El simulacro no habló. En cambio se meció adelante y atrás.

—Para mí es serio —dije.

—Entonces eso es lo que debe considerar, no si es apropiadamente serio para otras personas o no. Creo que sería inhumano retirarse a su mundo de valores de renta, como hará el señor Barrows. ¿No es cierto que está contra usted, Louis? Tendrá éxito precisamente en ese punto: que lo que él siente por Pris no es serio. ¿Y eso está bien? ¿Es moral o racional? Si sintiera lo mismo que usted, dejaría que la señora Devorac consiguiera su condena; se casaría con Pris y pensaría entonces que habría salido ganando. Pero no lo hace, y eso le priva de su humanidad. Usted no haría eso… usted se está arriesgando. Para usted, la persona que ama tiene más importancia que todo lo demás, y por eso creo que tiene usted razón y que el equivocado es él.

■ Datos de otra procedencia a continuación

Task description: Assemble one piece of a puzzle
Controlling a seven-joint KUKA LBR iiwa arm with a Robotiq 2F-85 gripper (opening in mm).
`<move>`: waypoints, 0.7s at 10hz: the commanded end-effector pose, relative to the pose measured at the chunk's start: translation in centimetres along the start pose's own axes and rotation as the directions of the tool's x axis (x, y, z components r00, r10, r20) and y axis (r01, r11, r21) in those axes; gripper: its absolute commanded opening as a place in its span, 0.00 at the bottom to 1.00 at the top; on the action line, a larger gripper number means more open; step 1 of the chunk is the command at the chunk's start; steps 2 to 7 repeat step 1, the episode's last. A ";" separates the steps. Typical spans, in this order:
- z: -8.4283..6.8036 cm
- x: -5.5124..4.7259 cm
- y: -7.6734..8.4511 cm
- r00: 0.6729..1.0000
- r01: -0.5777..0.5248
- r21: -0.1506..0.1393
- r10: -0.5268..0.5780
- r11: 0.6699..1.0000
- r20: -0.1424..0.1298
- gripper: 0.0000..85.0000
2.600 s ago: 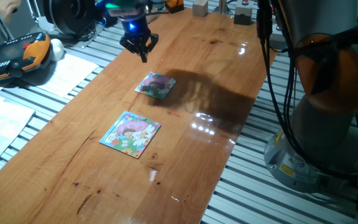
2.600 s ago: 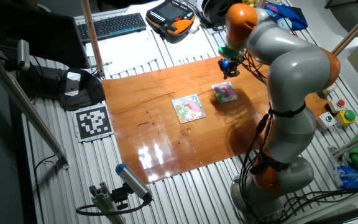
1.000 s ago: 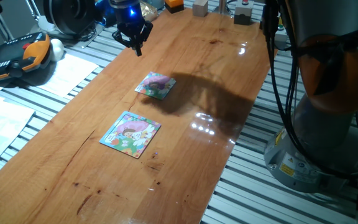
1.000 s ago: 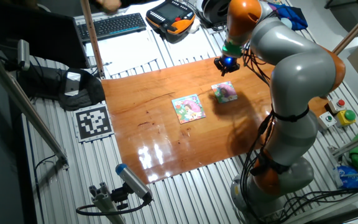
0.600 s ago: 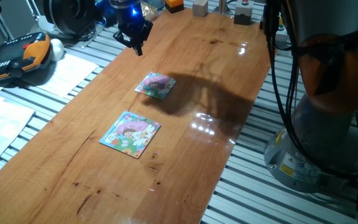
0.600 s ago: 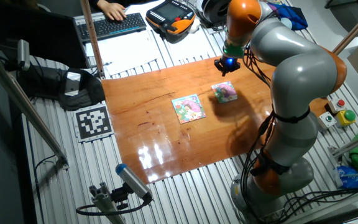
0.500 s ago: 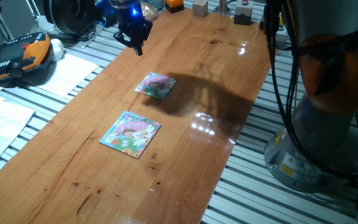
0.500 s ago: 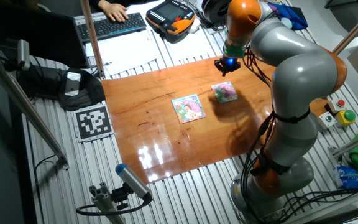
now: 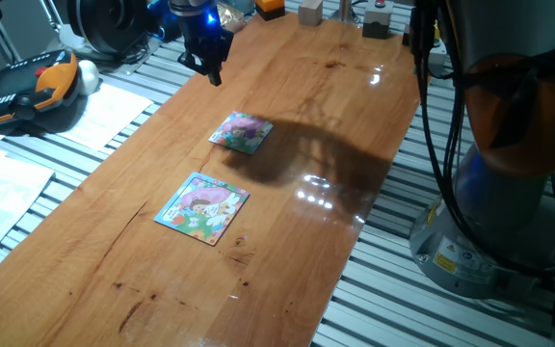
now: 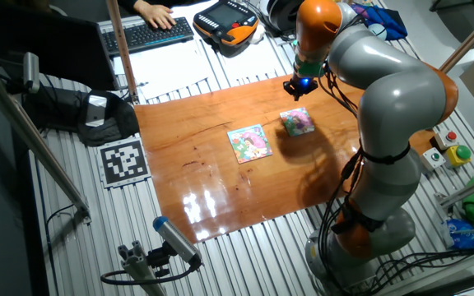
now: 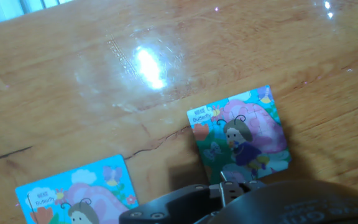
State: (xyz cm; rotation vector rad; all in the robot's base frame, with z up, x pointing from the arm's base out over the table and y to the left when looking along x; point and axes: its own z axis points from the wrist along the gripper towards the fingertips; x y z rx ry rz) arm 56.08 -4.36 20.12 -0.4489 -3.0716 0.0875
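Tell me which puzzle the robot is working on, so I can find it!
Look at the long wooden table. Two square cartoon puzzles lie on it; pick the puzzle nearer the gripper. It is smaller than the other puzzle, which has a light-blue border.

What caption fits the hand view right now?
Hand view over the wooden table: the puzzle ahead, larger puzzle at lower left, gripper at the bottom edge.

Wooden surface (image 9: 287, 106) with two flat obstacles: the puzzle (image 9: 241, 132) and, nearer the front, a larger puzzle (image 9: 202, 207). Bare wood separates them. Beyond the puzzle, the hand (image 9: 210, 72) hangs above the surface's edge.
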 end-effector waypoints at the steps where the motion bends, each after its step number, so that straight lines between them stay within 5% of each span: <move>1: 0.0 0.0 0.0 1.000 -0.002 0.002 0.002 1.000 0.000 0.00; 7: 0.0 0.0 0.0 1.000 -0.002 0.002 0.002 1.000 0.000 0.00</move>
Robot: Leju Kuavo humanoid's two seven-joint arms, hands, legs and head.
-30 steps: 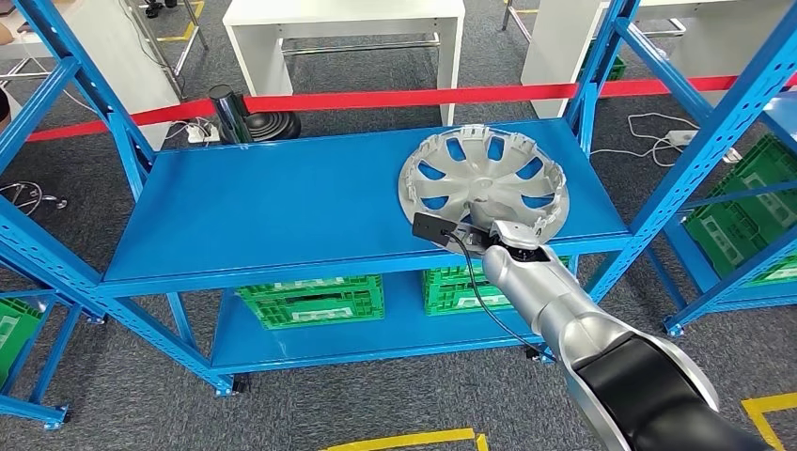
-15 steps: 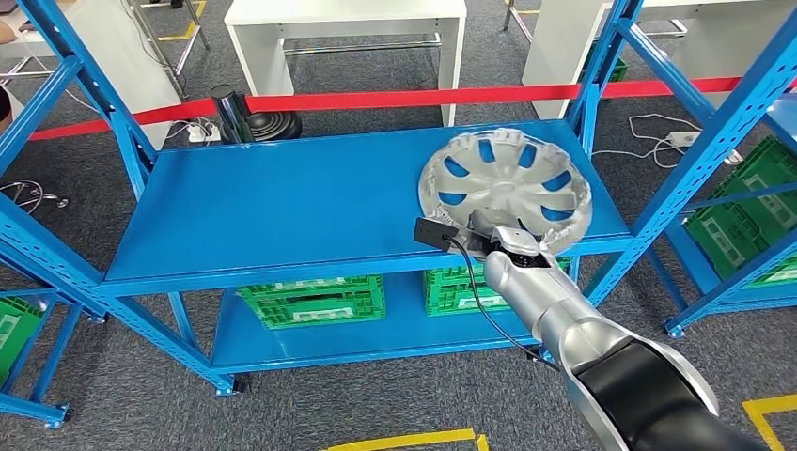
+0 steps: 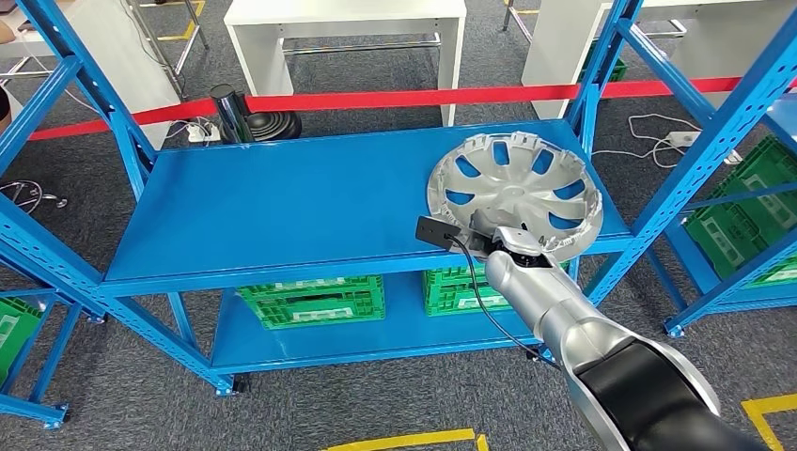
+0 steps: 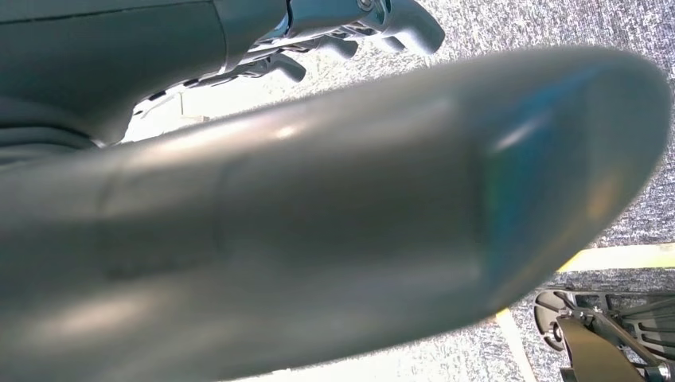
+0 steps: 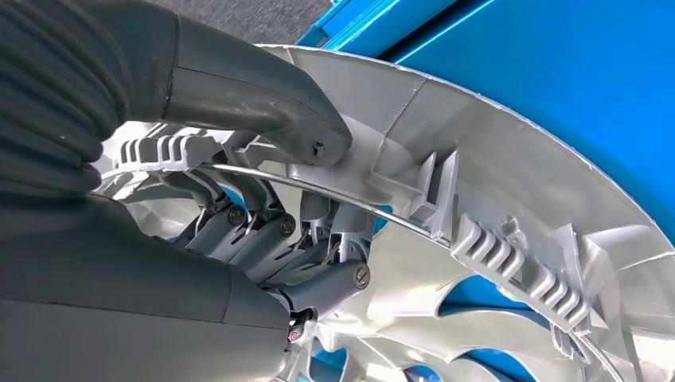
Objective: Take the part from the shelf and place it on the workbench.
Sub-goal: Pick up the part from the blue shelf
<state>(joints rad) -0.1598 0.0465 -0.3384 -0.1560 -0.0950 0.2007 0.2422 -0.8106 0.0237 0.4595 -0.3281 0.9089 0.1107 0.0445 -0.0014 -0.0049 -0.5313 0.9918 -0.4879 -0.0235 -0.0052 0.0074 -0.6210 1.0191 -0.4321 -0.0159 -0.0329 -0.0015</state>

—Gracias. Sabe, tiene usted una profunda comprensión de cuáles son los valores apropiados de la vida; tengo que admitirlo. He conocido a mucha gente, pero usted va directo al corazón de las cosas.

El simulacro estiró la mano y me palmeó en el hombro.

—Creo que hay un lazo entre nosotros, Louis. Usted y yo tenemos mucho en común.

—Lo sé. Somos iguales.

Los dos estábamos profundamente conmovidos.